■ Task to carry out:
Would you please copy all of the data exactly, skipping the images?

(Dataset records)
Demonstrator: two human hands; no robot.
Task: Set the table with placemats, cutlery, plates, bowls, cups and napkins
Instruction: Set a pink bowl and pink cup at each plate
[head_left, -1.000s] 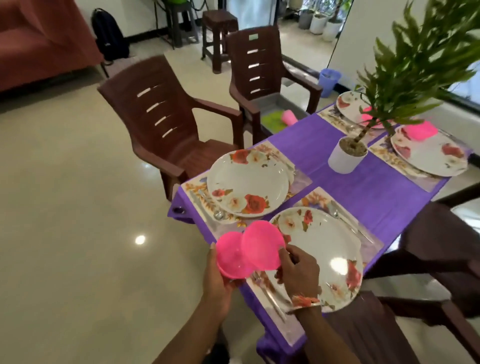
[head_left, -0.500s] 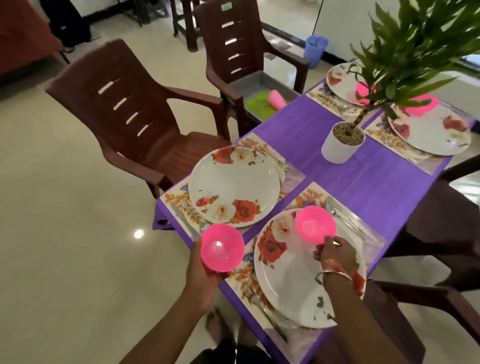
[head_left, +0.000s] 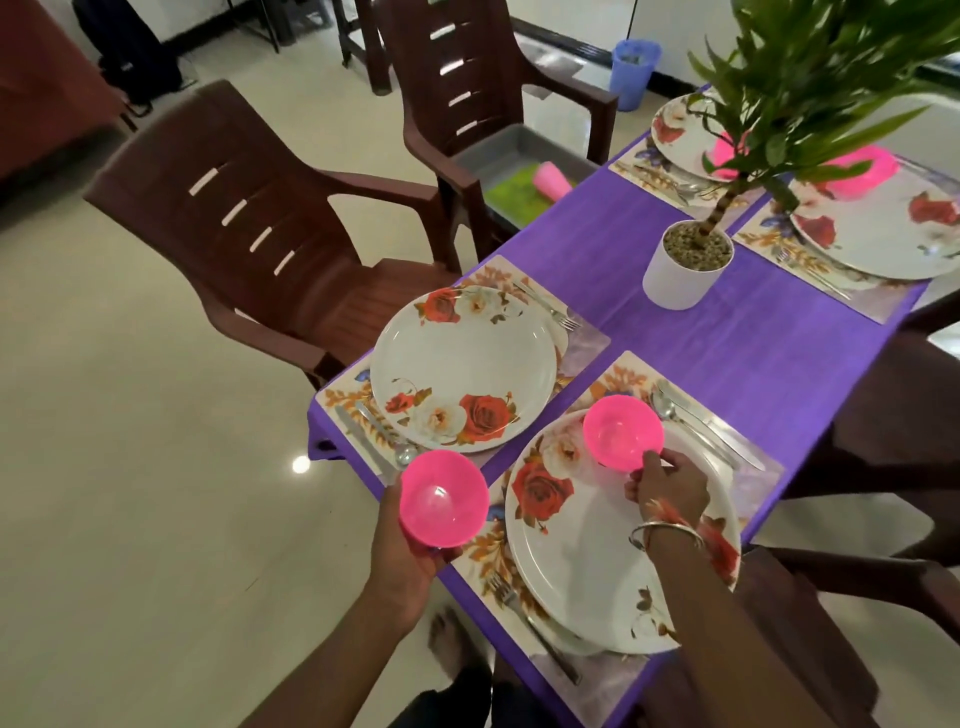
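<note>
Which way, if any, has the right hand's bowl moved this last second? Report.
Yes: the bowl in the right hand went rightward, from the near plate's left edge to its far rim.

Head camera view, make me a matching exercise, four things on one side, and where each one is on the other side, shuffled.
1 left bowl
2 right bowl
3 plant pot
4 pink cup

A in the grey tray on a chair
B over the nearest plate
C on the purple cloth
D held at that cloth's edge

Pairs: 1-D, 2-B, 3-C, 4-A.
</note>
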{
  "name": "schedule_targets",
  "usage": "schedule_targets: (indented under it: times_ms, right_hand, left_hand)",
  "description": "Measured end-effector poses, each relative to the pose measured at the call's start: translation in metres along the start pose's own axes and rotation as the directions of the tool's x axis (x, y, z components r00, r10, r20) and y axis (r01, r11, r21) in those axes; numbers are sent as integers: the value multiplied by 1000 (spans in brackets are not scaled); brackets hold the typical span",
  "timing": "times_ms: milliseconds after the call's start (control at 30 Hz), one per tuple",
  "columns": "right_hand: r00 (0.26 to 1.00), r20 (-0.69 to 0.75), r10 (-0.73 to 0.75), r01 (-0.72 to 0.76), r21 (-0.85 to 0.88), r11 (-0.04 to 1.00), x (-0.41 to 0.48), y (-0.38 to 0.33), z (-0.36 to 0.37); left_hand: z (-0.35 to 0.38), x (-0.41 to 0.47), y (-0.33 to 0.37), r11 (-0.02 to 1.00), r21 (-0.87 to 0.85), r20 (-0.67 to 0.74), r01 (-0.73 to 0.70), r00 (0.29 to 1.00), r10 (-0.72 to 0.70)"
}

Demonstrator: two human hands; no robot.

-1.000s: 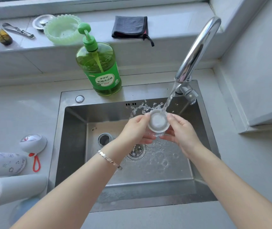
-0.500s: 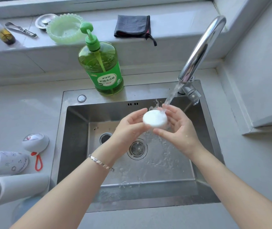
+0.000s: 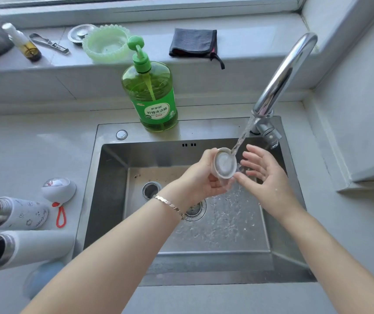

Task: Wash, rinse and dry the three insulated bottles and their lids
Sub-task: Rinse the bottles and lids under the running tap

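Water point(image 3: 242, 137) streamed from the chrome faucet point(image 3: 281, 80) right into the small white lid point(image 3: 225, 163), which sat at the centre of the frame above the steel sink point(image 3: 136, 130). And the left hand point(image 3: 201, 177) had it, fingers curled round the rim, hollow side turned up toward the stream. The right hand point(image 3: 263, 175) hovered just to the right, fingers spread wide and holding nothing; whether its thumb touched the lid's lower edge could not be told. Splashes scattered across the basin floor below. Over at the lower left of the frame, on the counter, the patterned bottle point(image 3: 15, 213) and the plain white bottle point(image 3: 22, 248) lay on their sides, mouths open, with a domed lid point(image 3: 59, 189) on a red loop just above them. A green soap bottle point(image 3: 152, 94) stood upright at the sink's back edge, and a dark cloth point(image 3: 192, 43) lay on the sill at the top.
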State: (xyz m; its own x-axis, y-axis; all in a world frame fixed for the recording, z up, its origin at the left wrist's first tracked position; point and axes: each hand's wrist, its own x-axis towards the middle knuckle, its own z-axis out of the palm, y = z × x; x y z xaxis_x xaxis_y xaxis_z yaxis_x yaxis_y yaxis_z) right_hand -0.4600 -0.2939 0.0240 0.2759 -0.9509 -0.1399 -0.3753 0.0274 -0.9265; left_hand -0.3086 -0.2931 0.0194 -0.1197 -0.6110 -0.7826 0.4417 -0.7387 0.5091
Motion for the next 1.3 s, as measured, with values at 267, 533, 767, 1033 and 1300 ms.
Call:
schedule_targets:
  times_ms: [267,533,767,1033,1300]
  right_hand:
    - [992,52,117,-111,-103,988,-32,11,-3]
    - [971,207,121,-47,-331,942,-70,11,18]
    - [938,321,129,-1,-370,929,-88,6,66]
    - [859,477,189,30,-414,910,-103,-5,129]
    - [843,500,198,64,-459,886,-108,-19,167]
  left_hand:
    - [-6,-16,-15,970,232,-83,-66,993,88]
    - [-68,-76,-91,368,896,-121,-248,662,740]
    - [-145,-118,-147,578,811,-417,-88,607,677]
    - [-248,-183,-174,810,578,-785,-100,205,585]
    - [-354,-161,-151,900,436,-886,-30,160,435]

■ Answer to this task:
Demonstrator: two human hands; no robot.
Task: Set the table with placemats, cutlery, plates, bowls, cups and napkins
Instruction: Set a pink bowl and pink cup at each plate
[head_left, -1.000s] 
[head_left, -0.500s] 
[head_left, +0.000s] 
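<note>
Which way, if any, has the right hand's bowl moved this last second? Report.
Yes: the bowl in the right hand went rightward, from the near plate's left edge to its far rim.

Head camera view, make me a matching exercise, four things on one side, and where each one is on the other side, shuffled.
1 left bowl
2 right bowl
3 plant pot
4 pink cup

A in the grey tray on a chair
B over the nearest plate
C on the purple cloth
D held at that cloth's edge

Pairs: 1-D, 2-B, 3-C, 4-A.
</note>
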{
  "name": "schedule_targets",
  "usage": "schedule_targets: (indented under it: times_ms, right_hand, left_hand)",
  "description": "Measured end-effector poses, each relative to the pose measured at the call's start: translation in metres along the start pose's own axes and rotation as the directions of the tool's x axis (x, y, z components r00, r10, r20) and y axis (r01, r11, r21) in those axes; numbers are sent as integers: the value multiplied by 1000 (spans in brackets are not scaled); brackets hold the typical span",
  "timing": "times_ms: milliseconds after the call's start (control at 30 Hz), one per tuple",
  "columns": "right_hand: r00 (0.26 to 1.00), r20 (-0.69 to 0.75), r10 (-0.73 to 0.75), r01 (-0.72 to 0.76), r21 (-0.85 to 0.88), r11 (-0.04 to 1.00), x (-0.41 to 0.48), y (-0.38 to 0.33), z (-0.36 to 0.37); left_hand: z (-0.35 to 0.38), x (-0.41 to 0.47), y (-0.33 to 0.37), r11 (-0.02 to 1.00), r21 (-0.87 to 0.85), r20 (-0.67 to 0.74), r01 (-0.73 to 0.70), r00 (0.29 to 1.00), r10 (-0.72 to 0.70)"
}

Demonstrator: two human hands; no robot.

-1.000s: 
-0.500s: 
+0.000s: 

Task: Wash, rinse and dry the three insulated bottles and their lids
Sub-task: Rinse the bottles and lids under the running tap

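Water point(image 3: 242, 137) streamed from the chrome faucet point(image 3: 281, 80) right into the small white lid point(image 3: 225, 163), which sat at the centre of the frame above the steel sink point(image 3: 136, 130). And the left hand point(image 3: 201, 177) had it, fingers curled round the rim, hollow side turned up toward the stream. The right hand point(image 3: 263, 175) hovered just to the right, fingers spread wide and holding nothing; whether its thumb touched the lid's lower edge could not be told. Splashes scattered across the basin floor below. Over at the lower left of the frame, on the counter, the patterned bottle point(image 3: 15, 213) and the plain white bottle point(image 3: 22, 248) lay on their sides, mouths open, with a domed lid point(image 3: 59, 189) on a red loop just above them. A green soap bottle point(image 3: 152, 94) stood upright at the sink's back edge, and a dark cloth point(image 3: 192, 43) lay on the sill at the top.
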State: (xyz m; its own x-axis, y-axis; all in a world frame fixed for the recording, z up, its origin at the left wrist's first tracked position; point and axes: each hand's wrist, its own x-axis towards the middle knuckle, its own z-axis out of the palm, y = z × x; x y z xaxis_x xaxis_y xaxis_z yaxis_x yaxis_y yaxis_z) right_hand -0.4600 -0.2939 0.0240 0.2759 -0.9509 -0.1399 -0.3753 0.0274 -0.9265; left_hand -0.3086 -0.2931 0.0194 -0.1197 -0.6110 -0.7826 0.4417 -0.7387 0.5091
Motion for the next 1.3 s, as measured, with values at 267, 533, 767, 1033 and 1300 ms.
Call:
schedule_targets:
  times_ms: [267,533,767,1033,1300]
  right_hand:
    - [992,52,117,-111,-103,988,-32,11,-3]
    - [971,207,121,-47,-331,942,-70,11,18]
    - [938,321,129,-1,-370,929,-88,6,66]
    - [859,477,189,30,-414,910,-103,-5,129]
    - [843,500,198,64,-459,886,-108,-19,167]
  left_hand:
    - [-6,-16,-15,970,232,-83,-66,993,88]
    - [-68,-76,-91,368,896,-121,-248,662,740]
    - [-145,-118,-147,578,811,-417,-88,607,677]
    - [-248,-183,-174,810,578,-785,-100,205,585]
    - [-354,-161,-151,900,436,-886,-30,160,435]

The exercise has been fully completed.